Data supplied below:
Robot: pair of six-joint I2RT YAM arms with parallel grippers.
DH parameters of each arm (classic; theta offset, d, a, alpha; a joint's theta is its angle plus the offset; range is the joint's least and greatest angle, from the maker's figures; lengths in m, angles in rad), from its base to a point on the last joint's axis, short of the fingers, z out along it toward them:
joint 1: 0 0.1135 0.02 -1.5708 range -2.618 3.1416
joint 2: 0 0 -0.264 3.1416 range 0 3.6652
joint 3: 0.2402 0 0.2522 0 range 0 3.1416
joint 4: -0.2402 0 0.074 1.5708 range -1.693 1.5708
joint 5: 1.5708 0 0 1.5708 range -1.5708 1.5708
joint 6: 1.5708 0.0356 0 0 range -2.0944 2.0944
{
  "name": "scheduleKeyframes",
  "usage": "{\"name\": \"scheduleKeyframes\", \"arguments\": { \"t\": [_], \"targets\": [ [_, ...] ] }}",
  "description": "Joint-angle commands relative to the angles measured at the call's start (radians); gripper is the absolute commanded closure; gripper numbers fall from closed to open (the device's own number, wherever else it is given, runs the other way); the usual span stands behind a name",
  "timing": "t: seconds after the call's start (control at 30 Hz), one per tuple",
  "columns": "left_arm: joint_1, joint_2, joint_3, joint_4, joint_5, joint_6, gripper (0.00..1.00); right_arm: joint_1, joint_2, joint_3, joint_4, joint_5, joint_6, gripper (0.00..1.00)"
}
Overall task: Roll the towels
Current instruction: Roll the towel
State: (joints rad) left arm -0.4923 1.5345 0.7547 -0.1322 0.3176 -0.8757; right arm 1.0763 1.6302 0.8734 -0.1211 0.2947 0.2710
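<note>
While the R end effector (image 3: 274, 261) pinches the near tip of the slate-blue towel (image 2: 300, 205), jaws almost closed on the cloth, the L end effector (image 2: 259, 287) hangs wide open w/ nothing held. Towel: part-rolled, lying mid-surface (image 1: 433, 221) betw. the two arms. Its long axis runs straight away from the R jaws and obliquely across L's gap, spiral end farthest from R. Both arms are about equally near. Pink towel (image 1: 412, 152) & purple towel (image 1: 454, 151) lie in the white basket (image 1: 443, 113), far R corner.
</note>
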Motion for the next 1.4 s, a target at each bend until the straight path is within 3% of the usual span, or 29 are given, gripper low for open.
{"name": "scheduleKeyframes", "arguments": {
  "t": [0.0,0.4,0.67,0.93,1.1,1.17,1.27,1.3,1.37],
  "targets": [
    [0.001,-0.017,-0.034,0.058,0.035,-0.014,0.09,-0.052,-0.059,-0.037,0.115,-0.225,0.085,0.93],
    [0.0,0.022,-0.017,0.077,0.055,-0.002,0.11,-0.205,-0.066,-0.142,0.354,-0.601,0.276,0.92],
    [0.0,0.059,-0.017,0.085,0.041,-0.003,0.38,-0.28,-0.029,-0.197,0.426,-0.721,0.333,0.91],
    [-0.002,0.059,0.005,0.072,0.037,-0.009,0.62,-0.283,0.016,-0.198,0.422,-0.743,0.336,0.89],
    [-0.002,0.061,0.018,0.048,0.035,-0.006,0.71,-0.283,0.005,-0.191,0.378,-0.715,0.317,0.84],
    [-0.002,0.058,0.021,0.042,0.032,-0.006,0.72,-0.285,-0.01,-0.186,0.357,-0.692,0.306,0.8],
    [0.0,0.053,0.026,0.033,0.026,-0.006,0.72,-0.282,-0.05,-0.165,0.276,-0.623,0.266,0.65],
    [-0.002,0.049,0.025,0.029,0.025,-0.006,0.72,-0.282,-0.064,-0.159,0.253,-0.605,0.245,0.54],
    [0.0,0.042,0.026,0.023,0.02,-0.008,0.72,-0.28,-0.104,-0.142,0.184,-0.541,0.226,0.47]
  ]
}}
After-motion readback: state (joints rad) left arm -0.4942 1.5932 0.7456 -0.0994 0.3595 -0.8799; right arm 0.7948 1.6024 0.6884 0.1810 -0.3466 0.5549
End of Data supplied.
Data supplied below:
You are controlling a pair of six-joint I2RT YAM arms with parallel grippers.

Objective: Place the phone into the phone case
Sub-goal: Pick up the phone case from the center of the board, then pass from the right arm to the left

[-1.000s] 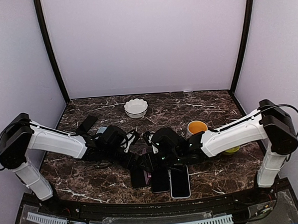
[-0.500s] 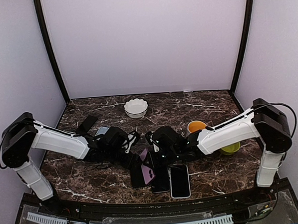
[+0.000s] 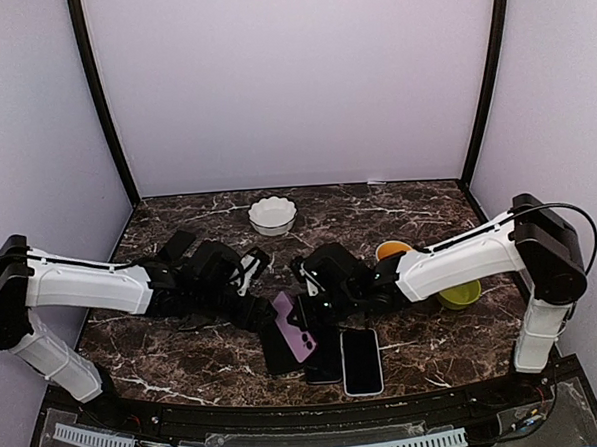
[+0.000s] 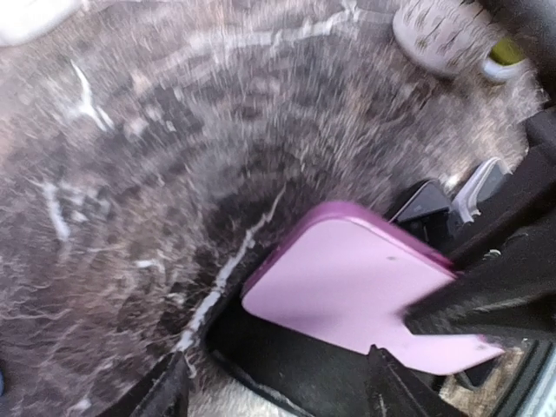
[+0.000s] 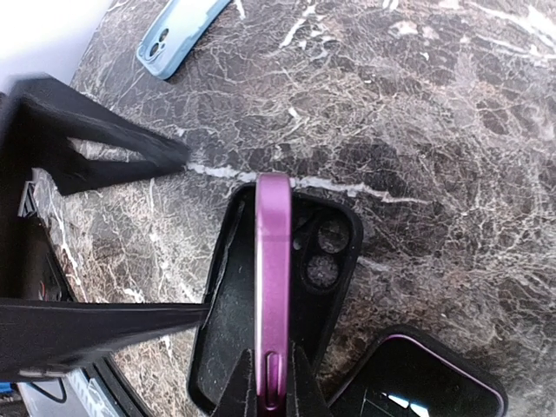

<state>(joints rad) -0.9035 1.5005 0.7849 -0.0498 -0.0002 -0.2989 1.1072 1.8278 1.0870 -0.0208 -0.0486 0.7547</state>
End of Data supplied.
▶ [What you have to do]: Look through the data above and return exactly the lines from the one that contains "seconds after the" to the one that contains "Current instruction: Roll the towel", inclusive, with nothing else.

▶ [Response below]:
  "timing": "t: seconds after the call's start (control at 30 Hz), one per tuple",
  "columns": "left_arm: joint_1, joint_2, joint_3, joint_4, joint_5, joint_6, gripper (0.00..1.00); right_arm: joint_1, joint_2, joint_3, joint_4, joint_5, joint_6, gripper (0.00..1.00)"
}
Overall task: Roll the towels
Current instruction: Roll the towel

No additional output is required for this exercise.